Friday, March 14, 2008

The Entertainment Virus

Enough to send shivers down the spine of any IT Security employee is news that viruses now come preinstalled (for your convenience) on portable music players like the iPod, as well as on GPS systems and possibly other portable devices.

Many employees treat lunch-time as a somewhat sadistic date with their computers - so that means plugging in various devices to their hapless desktop/notepad and torturing it with downloads of firmware upgrades, content, and syncing up mail/contacts etc.
Not an issue per se, of course, and in fact this may increase productivity by making employees feel more 'at home' and comfortable at their workplace - as long as the actions do not constitute a violation of corporate policies, needless to say.

However, the risk is that some of these devices - which you'd expect to be 'pristine' and 'untouched' may be having a nasty surprise in store for you (and for your IT team that must clear up the gory mess).

http://ap.google.com/article/ALeqM5j5sV-97QAoIse_DNzmQ6bD6oKXJwD8VCQIK80

It appears that many of these problems originate in devices manufactured in - where else? - China, where a careless tester may be plugging in these mini-computers to their stations for a final validation step, and inadvertently transferring the evil payload in the process.
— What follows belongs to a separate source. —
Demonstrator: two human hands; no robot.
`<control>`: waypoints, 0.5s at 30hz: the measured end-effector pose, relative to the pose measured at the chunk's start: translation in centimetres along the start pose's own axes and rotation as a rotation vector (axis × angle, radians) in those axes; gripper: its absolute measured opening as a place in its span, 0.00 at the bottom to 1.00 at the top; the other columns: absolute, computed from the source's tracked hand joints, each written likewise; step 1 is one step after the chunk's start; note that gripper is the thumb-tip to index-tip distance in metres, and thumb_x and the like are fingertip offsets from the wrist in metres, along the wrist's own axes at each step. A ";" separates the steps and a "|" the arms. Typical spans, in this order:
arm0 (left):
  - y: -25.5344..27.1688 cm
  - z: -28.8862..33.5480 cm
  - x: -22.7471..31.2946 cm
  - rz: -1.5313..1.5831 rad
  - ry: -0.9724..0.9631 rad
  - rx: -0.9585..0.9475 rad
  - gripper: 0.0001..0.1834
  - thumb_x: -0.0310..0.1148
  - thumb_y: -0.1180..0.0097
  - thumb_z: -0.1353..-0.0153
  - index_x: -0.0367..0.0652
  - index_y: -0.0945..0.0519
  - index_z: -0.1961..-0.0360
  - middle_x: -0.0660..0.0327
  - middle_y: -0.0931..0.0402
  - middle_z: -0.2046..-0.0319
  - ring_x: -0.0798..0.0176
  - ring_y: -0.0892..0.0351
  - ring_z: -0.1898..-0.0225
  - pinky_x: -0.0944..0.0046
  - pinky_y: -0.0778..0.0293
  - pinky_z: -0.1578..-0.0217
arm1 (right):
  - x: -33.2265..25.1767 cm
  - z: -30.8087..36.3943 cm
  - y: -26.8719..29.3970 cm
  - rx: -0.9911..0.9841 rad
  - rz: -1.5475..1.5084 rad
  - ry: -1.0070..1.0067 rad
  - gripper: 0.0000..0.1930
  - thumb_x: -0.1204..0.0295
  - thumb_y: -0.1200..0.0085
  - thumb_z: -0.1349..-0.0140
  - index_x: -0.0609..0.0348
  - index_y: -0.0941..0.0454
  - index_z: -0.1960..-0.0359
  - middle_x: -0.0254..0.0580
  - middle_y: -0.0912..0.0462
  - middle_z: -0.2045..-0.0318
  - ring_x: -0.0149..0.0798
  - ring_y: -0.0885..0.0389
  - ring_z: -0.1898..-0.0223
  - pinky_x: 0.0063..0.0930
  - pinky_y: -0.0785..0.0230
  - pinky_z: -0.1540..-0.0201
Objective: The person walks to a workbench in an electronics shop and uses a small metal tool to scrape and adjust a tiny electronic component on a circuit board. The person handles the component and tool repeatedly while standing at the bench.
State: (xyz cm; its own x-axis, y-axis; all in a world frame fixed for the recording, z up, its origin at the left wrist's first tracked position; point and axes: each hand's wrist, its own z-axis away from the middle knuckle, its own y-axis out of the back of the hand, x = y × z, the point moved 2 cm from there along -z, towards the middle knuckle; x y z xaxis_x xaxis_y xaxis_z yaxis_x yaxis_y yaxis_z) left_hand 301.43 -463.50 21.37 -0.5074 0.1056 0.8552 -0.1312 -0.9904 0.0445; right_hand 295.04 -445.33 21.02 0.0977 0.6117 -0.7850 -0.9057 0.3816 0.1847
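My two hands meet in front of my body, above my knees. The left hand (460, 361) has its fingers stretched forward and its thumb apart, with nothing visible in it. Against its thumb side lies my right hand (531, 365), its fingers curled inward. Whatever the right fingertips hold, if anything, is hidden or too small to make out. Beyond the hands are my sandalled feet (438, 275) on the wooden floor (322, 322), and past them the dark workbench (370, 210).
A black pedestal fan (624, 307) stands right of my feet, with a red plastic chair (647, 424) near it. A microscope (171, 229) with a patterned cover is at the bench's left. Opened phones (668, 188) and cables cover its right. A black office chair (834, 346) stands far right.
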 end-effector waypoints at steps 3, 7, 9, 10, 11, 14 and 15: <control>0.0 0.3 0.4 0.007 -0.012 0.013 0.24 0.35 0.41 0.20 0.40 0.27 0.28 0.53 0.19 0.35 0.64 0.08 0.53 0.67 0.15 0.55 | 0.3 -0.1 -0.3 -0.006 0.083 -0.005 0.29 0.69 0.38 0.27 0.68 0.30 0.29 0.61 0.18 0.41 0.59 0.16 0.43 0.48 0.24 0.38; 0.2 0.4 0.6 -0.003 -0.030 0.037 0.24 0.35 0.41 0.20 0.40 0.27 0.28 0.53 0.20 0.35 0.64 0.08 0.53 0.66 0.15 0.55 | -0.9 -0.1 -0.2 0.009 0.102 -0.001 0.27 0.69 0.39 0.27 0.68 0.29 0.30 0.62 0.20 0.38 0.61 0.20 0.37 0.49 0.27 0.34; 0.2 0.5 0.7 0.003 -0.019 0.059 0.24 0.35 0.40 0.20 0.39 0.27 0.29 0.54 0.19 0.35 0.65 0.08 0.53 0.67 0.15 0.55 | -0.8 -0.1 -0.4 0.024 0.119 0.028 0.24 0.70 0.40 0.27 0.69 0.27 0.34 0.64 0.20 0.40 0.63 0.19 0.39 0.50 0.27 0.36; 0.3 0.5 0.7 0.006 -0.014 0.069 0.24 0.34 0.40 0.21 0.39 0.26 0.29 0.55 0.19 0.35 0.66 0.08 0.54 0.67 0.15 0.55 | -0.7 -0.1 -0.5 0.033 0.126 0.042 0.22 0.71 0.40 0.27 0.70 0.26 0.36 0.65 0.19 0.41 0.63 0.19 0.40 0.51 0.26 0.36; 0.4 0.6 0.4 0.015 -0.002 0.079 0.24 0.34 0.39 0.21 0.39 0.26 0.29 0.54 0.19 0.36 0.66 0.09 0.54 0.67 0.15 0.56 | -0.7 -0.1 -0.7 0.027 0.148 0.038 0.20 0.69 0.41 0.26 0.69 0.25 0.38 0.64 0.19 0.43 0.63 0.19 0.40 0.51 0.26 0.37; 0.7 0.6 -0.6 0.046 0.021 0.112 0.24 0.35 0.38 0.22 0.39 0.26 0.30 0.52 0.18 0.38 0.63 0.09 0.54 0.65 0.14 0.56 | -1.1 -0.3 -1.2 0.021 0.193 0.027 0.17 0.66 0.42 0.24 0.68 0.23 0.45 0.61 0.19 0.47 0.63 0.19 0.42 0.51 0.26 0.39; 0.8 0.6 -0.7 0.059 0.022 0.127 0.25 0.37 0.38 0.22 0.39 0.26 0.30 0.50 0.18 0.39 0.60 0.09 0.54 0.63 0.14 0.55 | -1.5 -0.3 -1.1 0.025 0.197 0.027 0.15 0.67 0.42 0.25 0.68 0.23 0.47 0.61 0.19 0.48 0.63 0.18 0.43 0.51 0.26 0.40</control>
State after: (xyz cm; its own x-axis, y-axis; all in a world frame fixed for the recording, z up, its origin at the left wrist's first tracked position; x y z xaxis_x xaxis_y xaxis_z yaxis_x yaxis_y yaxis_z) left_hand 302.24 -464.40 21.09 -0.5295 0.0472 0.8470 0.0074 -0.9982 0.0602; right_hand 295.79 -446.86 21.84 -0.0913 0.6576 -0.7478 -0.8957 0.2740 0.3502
Where this could be a REAL threat to a country's security is when this corruption happens DELIBERATELY, with malicious intent. So, imagine a defense dept official plugging in his/her child's iPod to their office laptop to download music or troubleshoot - and WHOOP - you got a password stealer installed stealthily. You can imagine the rest.

I've previously noted on this blog on the risks of USB ports and CD/floppy drives on sensitive computers. Just glue them up if there's no need for them to be available. I'm not about to preach on the physical aspect of a company's security policy, but having steel doors is not enough. And for those that think AV solutions are the panacea for such problems, please note that some of these miserable little programs DISABLE the AV so no alarms are raised.

Be safe!

Wednesday, March 5, 2008

Amazingly Tamper-Friendly Machines

http://www.news.com/Windows-based-cash-machines-easily-hacked/2100-7349_3-6233030.html

By now you probably realize no data is safe from hackers, no matter where it may be stored.
However, hacking into ATMs, which in simpler times consisted of simply attaching one end of a strong rope to the machine and the other end to a truck and then hauling the whole thing off, has now become a fine art.

ATMs (esp in the UK) are supposedly highly vulnerable - essentially because they are nothing but wintel machines, networked with other wintel machines, and specifically built to perform one function - manage the transfer of money (and charge you sky-high fees while at it).

As the article discusses quite clearly, it's not so difficult getting into one of these black boxes and electronically heave away any $$ - leaving probably no traces of any kind.

Solutions? The article says (and I quote):
" It says the most effective way to protect against these new threats is to use a multifunction device with routing, firewall, intrusion detection system/intrusion prevention system and VPN (virtual private network) capabilities, positioned in front of, and protecting, the ATM network."

What got me? The fact that only the PIN was encrypted - everything else was plain text, EVERYTHING else. Talk about an open invitation to network fiends.

Best solution - don't use one of these things; just pay cash or use credit cards if you must.